Keep in mind that certain tests can be done only at certain times during pregnancy. Tests that are done earlier allow parents more time to make decisions if a test result is positive. If ending the pregnancy is being considered, it is safer to do so within the first 13 weeks of pregnancy.

Any woman can choose to have diagnostic testing instead of or in addition to screening. The main benefit of having diagnostic testing instead of screening is that it can detect all conditions caused by an extra chromosome and many other disorders in which chromosomes are missing or damaged. Diagnostic tests also are available for many inherited disorders. The main disadvantage is that diagnostic testing carries a very small risk of losing the pregnancy. A genetic counselor or other health care professional with expertise in genetics can study your family health history, recommend specific tests, and interpret test results.

It is your choice whether to have prenatal testing.
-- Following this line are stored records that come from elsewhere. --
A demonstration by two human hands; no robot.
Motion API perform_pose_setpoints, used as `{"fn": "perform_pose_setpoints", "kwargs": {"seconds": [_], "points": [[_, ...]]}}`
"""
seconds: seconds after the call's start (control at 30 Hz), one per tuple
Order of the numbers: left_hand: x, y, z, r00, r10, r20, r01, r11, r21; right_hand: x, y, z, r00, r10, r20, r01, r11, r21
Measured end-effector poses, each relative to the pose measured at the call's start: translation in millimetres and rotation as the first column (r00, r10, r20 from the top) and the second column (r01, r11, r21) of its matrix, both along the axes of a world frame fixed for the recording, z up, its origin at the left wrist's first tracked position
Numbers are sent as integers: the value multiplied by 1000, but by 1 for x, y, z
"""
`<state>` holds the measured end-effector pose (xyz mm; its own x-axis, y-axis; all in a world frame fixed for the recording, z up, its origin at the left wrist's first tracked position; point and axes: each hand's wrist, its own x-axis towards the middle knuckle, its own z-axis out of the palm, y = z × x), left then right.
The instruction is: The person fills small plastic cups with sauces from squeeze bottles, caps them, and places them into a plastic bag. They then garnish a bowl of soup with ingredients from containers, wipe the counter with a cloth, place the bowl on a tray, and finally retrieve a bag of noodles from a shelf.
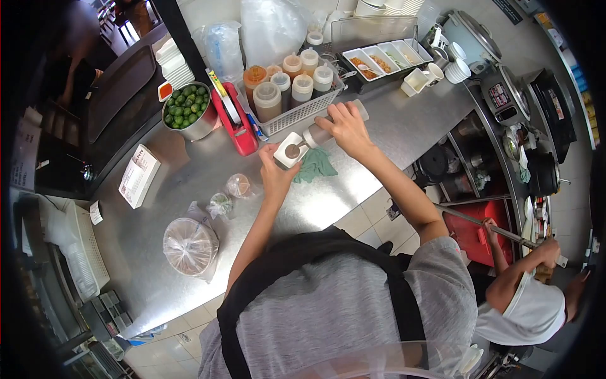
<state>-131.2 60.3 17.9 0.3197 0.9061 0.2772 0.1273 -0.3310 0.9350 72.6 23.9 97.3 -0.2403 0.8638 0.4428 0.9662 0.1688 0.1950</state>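
My left hand (276,178) grips a small white square sauce dish (284,156) by its sides, tilted above the steel counter (353,165). Brown sauce lies in the dish. My right hand (349,131) is wrapped round a clear squeeze bottle (315,135), held almost on its side with its nozzle at the dish. Beneath the bottle, a crumpled green cloth (315,165) rests on the counter. Just beyond my hands, a white basket (302,115) holds several sauce bottles. A red tape dispenser (238,128) stands to the left of the basket.
A tied plastic bag with a container (190,246) and two small wrapped items sit at left. Behind them are a white box (139,175) and a pot of green limes (187,108). Condiment trays (382,62) stand at the back. Another person (524,303) grips a pole at right.
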Motion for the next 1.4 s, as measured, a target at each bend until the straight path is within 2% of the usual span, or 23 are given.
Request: {"fn": "perform_pose_setpoints", "kwargs": {"seconds": [0.23, 0.33, 0.37, 0.43, 0.5, 0.57, 0.63, 0.73, 0.87, 0.97, 1.1, 1.2, 1.33, 1.37, 1.4], "points": [[0, 0, -1, 1000, 7, 7, -7, 1000, 13, 1, -1, -5, 997, -15, -75, 15, 1000, -8], [-1, 0, 3, 1000, 5, 2, -5, 1000, 5, 7, -5, -13, 974, -44, -223, 30, 997, -65], [-1, -1, 5, 1000, 2, 1, -2, 1000, -1, 9, -5, -17, 924, -80, -374, 25, 989, -149], [0, -1, 8, 999, -3, 32, 3, 1000, -15, 13, -6, -26, 755, -182, -630, -25, 952, -304], [0, -2, 12, 998, -6, 56, 7, 1000, -16, 19, -6, -39, 494, -157, -855, -156, 952, -265], [1, -3, 17, 997, -12, 78, 12, 1000, -5, 28, -5, -48, 181, -162, -970, -211, 957, -199], [1, -4, 18, 996, -11, 86, 10, 1000, 5, 28, -5, -49, -149, -171, -974, -193, 971, -141], [0, -6, 18, 996, -26, 85, 26, 1000, 0, 26, -5, -51, -197, -104, -975, -130, 988, -79], [-3, -3, 14, 997, -24, 74, 23, 1000, 13, 36, -12, -45, -225, -177, -958, -164, 976, -142], [-5, -6, 6, 998, -16, 63, 15, 1000, 17, 40, -8, -58, -178, -110, -978, -75, 992, -98], [-7, -5, 14, 998, -12, 61, 11, 1000, 12, 43, -12, -54, -176, -162, -971, -131, 981, -140], [-8, -5, 12, 1000, -16, 24, 16, 1000, -2, 41, -8, -56, -141, -113, -984, -134, 987, -94], [-10, -4, 11, 999, -27, 25, 27, 1000, 6, 47, -11, -56, -102, -183, -978, -218, 963, -157], [-11, -5, 10, 999, -28, 40, 28, 1000, 8, 50, -9, -59, -64, -186, -980, -148, 973, -175], [-9, -3, 10, 998, -29, 60, 28, 999, 17, 46, -11, -54, -59, -189, -980, -167, 970, -177]]}}
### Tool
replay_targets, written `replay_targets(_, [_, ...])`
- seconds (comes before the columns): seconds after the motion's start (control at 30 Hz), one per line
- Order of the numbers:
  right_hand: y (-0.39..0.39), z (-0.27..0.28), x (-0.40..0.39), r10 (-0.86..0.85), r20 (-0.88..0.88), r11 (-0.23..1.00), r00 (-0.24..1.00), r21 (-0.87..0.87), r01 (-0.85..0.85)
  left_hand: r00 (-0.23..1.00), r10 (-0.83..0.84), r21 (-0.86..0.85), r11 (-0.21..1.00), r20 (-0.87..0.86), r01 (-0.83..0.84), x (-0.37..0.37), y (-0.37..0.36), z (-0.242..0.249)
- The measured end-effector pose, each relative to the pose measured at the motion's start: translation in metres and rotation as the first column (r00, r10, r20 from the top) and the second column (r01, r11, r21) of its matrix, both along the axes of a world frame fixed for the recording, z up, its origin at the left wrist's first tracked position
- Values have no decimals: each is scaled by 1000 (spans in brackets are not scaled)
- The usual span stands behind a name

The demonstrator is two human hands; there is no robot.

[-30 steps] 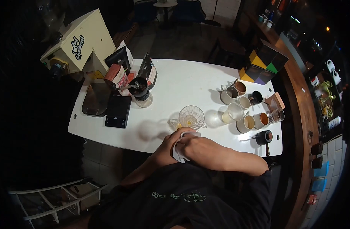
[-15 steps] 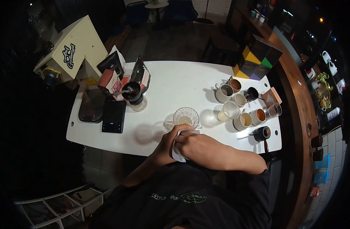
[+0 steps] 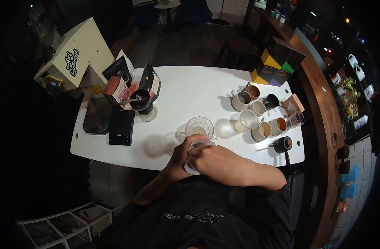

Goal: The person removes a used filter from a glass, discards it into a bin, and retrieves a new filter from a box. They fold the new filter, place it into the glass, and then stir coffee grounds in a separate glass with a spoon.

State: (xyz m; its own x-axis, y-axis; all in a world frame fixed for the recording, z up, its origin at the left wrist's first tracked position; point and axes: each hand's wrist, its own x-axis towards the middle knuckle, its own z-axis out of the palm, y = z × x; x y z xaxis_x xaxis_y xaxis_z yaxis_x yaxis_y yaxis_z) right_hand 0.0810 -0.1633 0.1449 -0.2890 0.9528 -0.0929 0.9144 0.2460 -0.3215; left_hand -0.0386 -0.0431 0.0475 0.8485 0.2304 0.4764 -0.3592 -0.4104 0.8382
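Observation:
A white piece of paper point(image 3: 191, 167), possibly a filter, is held between my two hands close to my body, at the table's front edge. My left hand point(image 3: 179, 159) wraps round it from the left. My right hand point(image 3: 213, 159) is closed on it from the right, with the fingers bent inward. Just beyond my hands, a clear ribbed glass dripper point(image 3: 199, 125) with side handles stands on the white table point(image 3: 186, 91). My hands partly hide its near rim.
Several mugs point(image 3: 261, 130), a glass pitcher point(image 3: 249, 119) and a small dark pot point(image 3: 283, 144) stand right. A grinder point(image 3: 143, 106), black scale point(image 3: 121, 128), coffee bags point(image 3: 149, 81) and a cream machine point(image 3: 80, 54) are left. Patterned boxes point(image 3: 277, 62) stand back right.
The whole view has shifted slightly. My hands still hold the paper, and its lower edge sits slightly differently between them.

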Motion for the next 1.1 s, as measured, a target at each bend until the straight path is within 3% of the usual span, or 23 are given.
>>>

Your personal beliefs and values are important factors in the decision about prenatal testing. 

It can be helpful to think about how you would use the results of prenatal screening tests in your pregnancy care. Remember that a positive screening test tells you only that you are at higher risk of having a baby with Down syndrome or another aneuploidy. A diagnostic test should be done if you want to know a more certain result. Some parents want to know beforehand that their baby will be born with a genetic disorder. This knowledge gives parents time to learn about the disorder and plan for the medical care that the child may need. Some parents may decide to end the pregnancy in certain situations.

Other parents do not want to know this information before the child is born. In this case, you may decide not to have follow-up diagnostic testing if a screening test result is positive. Or you may decide not to have any testing at all. There is no right or wrong answer.